Mike Demon vend des assurances agricoles depuis plus de dix ans. Son territoire s’étend de la Californie à l’Arizona en passant par le désert du Nevada. Le jour où sa voiture le lâche à quelques kilomètres de Las Vegas, il ne peut que maudire le sort. Sa femme et son fils l’attendent à Los Angeles et il risque de perdre un gros client si les réparations ne sont pas faites rapidement. En plus il déteste Vegas. Cette ville totalement artificielle est pour lui le comble de l’horreur. Cloué sur place pour plusieurs jours, Mike erre dans les rues écrasées par la chaleur ou dans les salles de casino réfrigérées par des climatisations trop puissantes. Peu à peu, l’ambiance folle de la ville l’irradie. Les lumières, les couleurs, le bruit obsédant des pièces que l’on glisse dans les machines à sous… Perdant toute notion du temps dans cette cité qui ne dort jamais, Mike commence à jouer. L’engrenage se referme alors et la décadence absolue d’un homme à priori bien sous tous rapports se met en branle…

Le mécanisme de basculement vers la folie et l’enfer du jeu est décrit avec une implacable précision. José Luis Munoz prend son temps car il sait qu’il va conduire son personnage vers une chute inéluctable. Mike Demon est condamné. Il ne peut échapper à l’appât du gain et à la luxure. Le lecteur est lui aussi pris au piège. Devant ses yeux se déroule un drame difficilement supportable. Un mince espoir subsiste pourtant et l’on se dit par moment que Mike va s’en sortir, qu’il va arrêter les frais à temps, fuir cette ville et rentrer bien sagement chez lui. Mais l’évidence nous rattrape. Las Vegas a définitivement refermé ses griffes sur sa proie, le poussant à commettre l’irréparable.

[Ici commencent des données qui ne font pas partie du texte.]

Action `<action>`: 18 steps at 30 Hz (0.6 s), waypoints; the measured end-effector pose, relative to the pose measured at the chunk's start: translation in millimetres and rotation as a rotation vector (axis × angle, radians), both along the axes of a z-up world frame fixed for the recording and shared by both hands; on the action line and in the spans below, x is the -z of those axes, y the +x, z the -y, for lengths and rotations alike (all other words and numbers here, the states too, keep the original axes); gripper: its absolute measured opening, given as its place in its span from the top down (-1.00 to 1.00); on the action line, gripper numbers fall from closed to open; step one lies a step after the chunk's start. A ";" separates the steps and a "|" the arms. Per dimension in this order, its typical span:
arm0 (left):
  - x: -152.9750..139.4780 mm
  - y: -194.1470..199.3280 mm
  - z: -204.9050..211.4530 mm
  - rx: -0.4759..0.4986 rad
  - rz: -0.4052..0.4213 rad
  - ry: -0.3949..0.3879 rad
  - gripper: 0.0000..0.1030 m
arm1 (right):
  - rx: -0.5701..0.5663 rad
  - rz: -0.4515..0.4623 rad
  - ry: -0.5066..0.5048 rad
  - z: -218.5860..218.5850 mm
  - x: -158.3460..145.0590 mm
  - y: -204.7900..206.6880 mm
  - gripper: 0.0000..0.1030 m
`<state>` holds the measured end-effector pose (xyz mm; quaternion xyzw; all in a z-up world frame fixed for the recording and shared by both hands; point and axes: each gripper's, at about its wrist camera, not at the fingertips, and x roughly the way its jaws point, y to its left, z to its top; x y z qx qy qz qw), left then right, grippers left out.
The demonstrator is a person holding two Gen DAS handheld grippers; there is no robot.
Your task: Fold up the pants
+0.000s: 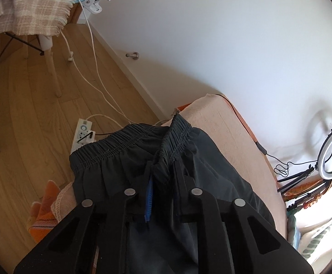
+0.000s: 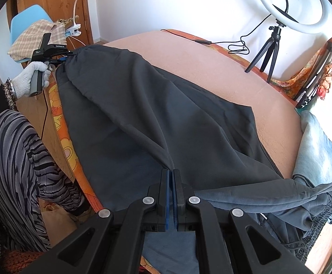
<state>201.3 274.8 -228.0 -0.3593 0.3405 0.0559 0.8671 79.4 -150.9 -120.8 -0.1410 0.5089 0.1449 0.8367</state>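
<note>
White walls and a wood floor frame a bed (image 2: 211,73) under a peach cover, where dark grey, thin fabric pants (image 2: 143,114) lie spread. Soft, light and limp, they seem best held at seams and elastic. Left gripper (image 1: 160,173) fingers clamp narrowly on the gathered waistband (image 1: 120,141); right gripper (image 2: 171,175) fingers pinch a fold. A white ring light (image 2: 289,4) stands behind.
</note>
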 end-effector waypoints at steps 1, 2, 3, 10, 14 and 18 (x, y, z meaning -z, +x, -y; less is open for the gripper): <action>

La ville. Voila l’autre personnage principal du roman. L’auteur décrit magnifiquement sa grandeur, sa futilité, la faune qui arpente ses hôtels et ses casinos. Une vision très très sombre de cette Babylone moderne dans laquelle il n’existe aucune échappatoire. Je n’avais rien lu de tel au sujet de cette ville depuis l’éblouissant Leaving Las Vegas de John O’Brien.

Un excellent roman, hypnotisant et fort, qui décrit à la perfection la facilité avec laquelle on peut sombrer lorsque l’on perd ses repères. Seule la fin est quelque peu décevante. Les trente-cinq dernières pages ne s’imposaient pas, le texte pouvant très bien se terminer au bas de la page 246. Ceux qui ont lu le roman savent de quoi je veux parler mais je ne peux pas en dire plus au risque d’en dire trop. En tout cas, voila une nouvelle jolie pépite dans la collection actes noirs des éditions Actes Sud. Et puis ça change de Millenium.

L’info en plus : Babylone Vegas est le second roman de José Luis Munoz traduit en français. Les éditions Actes Sud ont publié il y a deux ans La dernière enquête de l'inspecteur Rodriguez Pachon, l’histoire, à La Havane, d’un inspecteur véreux qui, avec son collègue Vladimir, est chargé d'enquêter sur le meurtre d'une prostituée décapitée. On retrouve déjà dans ce roman la décadence d'un individu sur fond de ville ambivalente, une thématique qui semble passionner l’auteur.

Babylone Vegas, de José Luis Munoz, Actes Sud, 2010. 280 pages. 19 euros.